YOUR ASSIGNMENT –
Please repeat the lines below exactly. Begin with the line containing "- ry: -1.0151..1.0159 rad" and go on through the line containing "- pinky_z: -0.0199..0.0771".

RECORDED INFORMATION –
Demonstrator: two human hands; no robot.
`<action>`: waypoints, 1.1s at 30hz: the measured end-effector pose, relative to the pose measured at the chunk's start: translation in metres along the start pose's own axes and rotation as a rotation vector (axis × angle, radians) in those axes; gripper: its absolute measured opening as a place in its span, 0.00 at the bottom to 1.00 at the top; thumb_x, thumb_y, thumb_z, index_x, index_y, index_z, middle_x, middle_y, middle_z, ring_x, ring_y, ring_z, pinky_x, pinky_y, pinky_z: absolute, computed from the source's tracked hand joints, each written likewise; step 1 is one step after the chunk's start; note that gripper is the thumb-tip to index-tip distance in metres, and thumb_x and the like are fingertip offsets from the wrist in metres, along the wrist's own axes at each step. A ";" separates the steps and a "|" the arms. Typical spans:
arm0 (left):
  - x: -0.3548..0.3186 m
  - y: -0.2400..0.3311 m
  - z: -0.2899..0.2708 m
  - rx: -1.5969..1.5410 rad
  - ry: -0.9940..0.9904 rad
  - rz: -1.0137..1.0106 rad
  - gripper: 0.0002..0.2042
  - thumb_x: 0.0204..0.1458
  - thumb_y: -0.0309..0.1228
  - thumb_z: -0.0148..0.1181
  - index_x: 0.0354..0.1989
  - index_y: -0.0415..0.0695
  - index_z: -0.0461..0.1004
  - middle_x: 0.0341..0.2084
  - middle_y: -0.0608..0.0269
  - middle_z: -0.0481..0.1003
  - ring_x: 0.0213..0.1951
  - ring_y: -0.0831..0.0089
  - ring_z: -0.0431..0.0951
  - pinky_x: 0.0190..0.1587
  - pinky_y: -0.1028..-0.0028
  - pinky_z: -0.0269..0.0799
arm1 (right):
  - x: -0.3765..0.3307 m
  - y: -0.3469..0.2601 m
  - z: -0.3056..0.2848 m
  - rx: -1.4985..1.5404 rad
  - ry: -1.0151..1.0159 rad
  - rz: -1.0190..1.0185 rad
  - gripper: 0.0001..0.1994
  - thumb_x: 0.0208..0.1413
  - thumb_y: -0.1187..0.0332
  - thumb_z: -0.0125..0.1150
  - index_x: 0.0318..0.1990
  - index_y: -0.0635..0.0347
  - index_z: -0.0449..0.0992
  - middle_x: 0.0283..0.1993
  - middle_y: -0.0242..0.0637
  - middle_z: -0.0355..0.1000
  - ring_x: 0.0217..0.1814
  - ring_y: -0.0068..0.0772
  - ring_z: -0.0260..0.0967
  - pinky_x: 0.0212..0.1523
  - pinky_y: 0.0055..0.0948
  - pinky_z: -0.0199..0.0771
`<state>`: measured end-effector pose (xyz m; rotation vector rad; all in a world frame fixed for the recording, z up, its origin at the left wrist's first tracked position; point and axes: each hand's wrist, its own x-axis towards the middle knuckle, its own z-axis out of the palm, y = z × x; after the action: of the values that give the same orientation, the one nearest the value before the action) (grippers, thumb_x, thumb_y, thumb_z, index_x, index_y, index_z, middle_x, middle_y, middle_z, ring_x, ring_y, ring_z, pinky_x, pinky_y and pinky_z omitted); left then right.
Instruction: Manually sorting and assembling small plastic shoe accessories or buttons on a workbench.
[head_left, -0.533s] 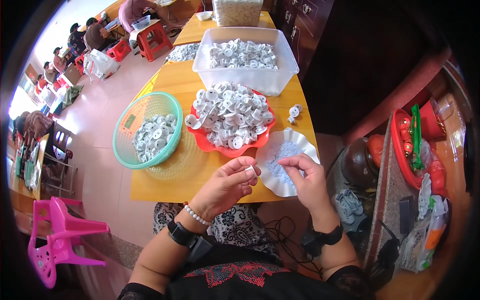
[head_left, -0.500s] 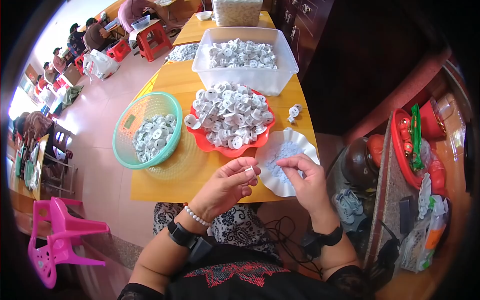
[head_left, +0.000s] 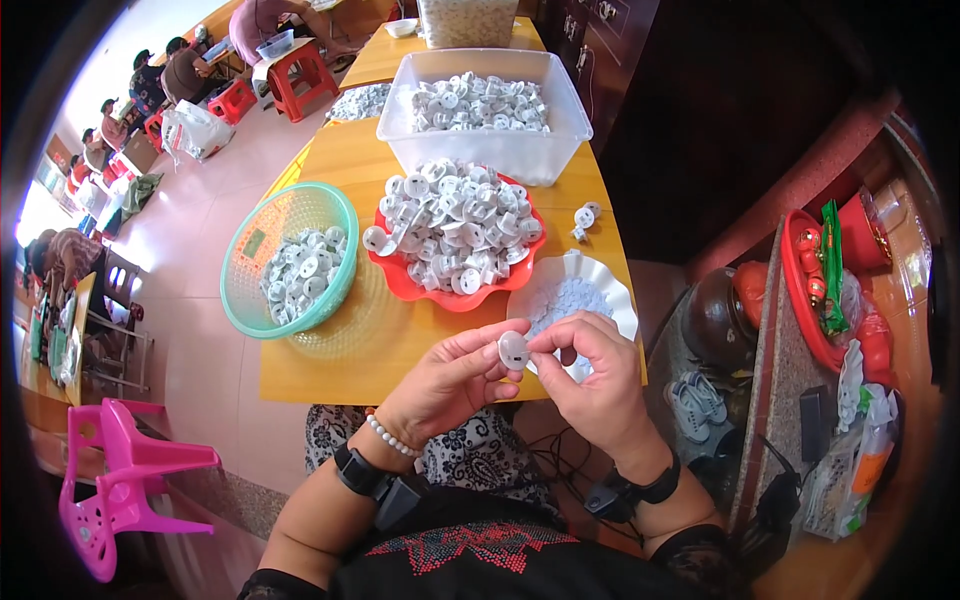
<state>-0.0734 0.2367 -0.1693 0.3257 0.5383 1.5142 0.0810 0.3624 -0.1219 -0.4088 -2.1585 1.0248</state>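
Between the thumb and fingers of my left hand [head_left: 445, 378] is a round white plastic plug cover [head_left: 513, 350], its flat face with a small dark slot toward me. My right hand [head_left: 600, 385] meets it from the right, thumb and forefinger pinched at its edge; what they pinch is too small to make out. Just beyond the right hand lies a white wavy-rimmed plate [head_left: 625, 305] of small pale bluish pieces [head_left: 565, 300]. Farther off, a red wavy-edged bowl [head_left: 440, 297] is heaped with similar white plastic parts [head_left: 455, 225].
Left of the bowl, a mint-green basket [head_left: 240, 285] holds more white parts. A translucent bin [head_left: 480, 158] of them stands behind. Loose parts [head_left: 584, 220] lie by the table's right edge. A pink stool [head_left: 130, 460] is at lower left; people [head_left: 188, 75] sit farther away.
My right hand has moved left from above the plate to the piece in my left hand. That piece now shows its round face toward me.
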 end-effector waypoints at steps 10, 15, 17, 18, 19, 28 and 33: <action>0.001 -0.002 -0.005 -0.007 -0.058 0.006 0.19 0.64 0.31 0.56 0.63 0.42 0.69 0.47 0.62 0.76 0.45 0.75 0.78 0.49 0.72 0.79 | 0.003 -0.006 -0.001 -0.102 0.009 -0.060 0.05 0.44 0.78 0.66 0.29 0.57 0.78 0.27 0.30 0.73 0.27 0.32 0.67 0.40 0.32 0.67; 0.000 -0.004 -0.007 -0.008 -0.047 0.020 0.17 0.63 0.29 0.57 0.60 0.42 0.71 0.48 0.62 0.76 0.48 0.73 0.78 0.51 0.71 0.79 | 0.003 -0.009 -0.001 -0.063 0.006 -0.011 0.04 0.45 0.77 0.66 0.29 0.58 0.78 0.26 0.31 0.73 0.25 0.32 0.66 0.36 0.31 0.68; -0.001 -0.004 -0.007 0.005 -0.023 0.031 0.17 0.62 0.27 0.58 0.59 0.42 0.72 0.49 0.61 0.76 0.50 0.72 0.78 0.52 0.69 0.79 | 0.003 -0.011 -0.002 -0.041 -0.022 0.047 0.04 0.45 0.77 0.66 0.29 0.58 0.78 0.25 0.31 0.73 0.24 0.31 0.66 0.34 0.31 0.67; -0.001 -0.004 -0.007 0.005 -0.022 0.031 0.17 0.62 0.27 0.58 0.59 0.42 0.72 0.49 0.61 0.76 0.50 0.72 0.78 0.52 0.69 0.79 | 0.003 -0.011 -0.002 -0.040 -0.022 0.047 0.04 0.45 0.77 0.66 0.29 0.58 0.78 0.25 0.31 0.73 0.24 0.31 0.66 0.34 0.31 0.67; -0.001 -0.004 -0.007 0.032 -0.006 0.041 0.16 0.62 0.26 0.58 0.58 0.42 0.72 0.49 0.60 0.76 0.51 0.72 0.78 0.53 0.69 0.79 | 0.003 -0.011 -0.002 -0.034 -0.028 0.059 0.04 0.45 0.77 0.66 0.29 0.58 0.78 0.25 0.31 0.73 0.23 0.31 0.65 0.34 0.31 0.67; 0.000 -0.004 0.005 0.217 0.087 0.116 0.15 0.58 0.22 0.62 0.54 0.40 0.76 0.44 0.60 0.80 0.47 0.73 0.80 0.54 0.69 0.78 | 0.001 -0.012 -0.002 -0.062 -0.039 0.126 0.04 0.44 0.76 0.65 0.29 0.58 0.77 0.25 0.33 0.74 0.25 0.36 0.69 0.35 0.33 0.68; 0.000 -0.003 0.009 0.314 0.122 0.145 0.14 0.57 0.21 0.63 0.53 0.38 0.77 0.43 0.60 0.80 0.45 0.74 0.80 0.52 0.72 0.78 | 0.003 -0.014 -0.004 -0.151 -0.034 0.059 0.04 0.44 0.77 0.64 0.29 0.58 0.76 0.27 0.34 0.75 0.30 0.40 0.73 0.38 0.35 0.70</action>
<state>-0.0656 0.2379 -0.1633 0.5262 0.8684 1.5966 0.0823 0.3571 -0.1080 -0.5327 -2.2743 0.9089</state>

WRITTEN ANSWER –
  - ry: -1.0151..1.0159 rad
  - rz: -1.0190..1.0185 rad
  - gripper: 0.0001..0.1994
  - thumb_x: 0.0208..0.1413
  - thumb_y: -0.1187..0.0332
  - thumb_z: -0.0125..0.1150
  - index_x: 0.0318..0.1990
  - index_y: -0.0635..0.0347
  - index_z: -0.0449..0.0992
  - middle_x: 0.0283..0.1993
  - middle_y: -0.0242..0.0637
  - middle_z: -0.0355..0.1000
  - ring_x: 0.0217..0.1814
  - ring_y: -0.0068..0.0772
  - ring_z: -0.0260..0.0967
  - pinky_x: 0.0212..0.1523
  - pinky_y: 0.0055..0.0948
  - pinky_z: -0.0199..0.0771

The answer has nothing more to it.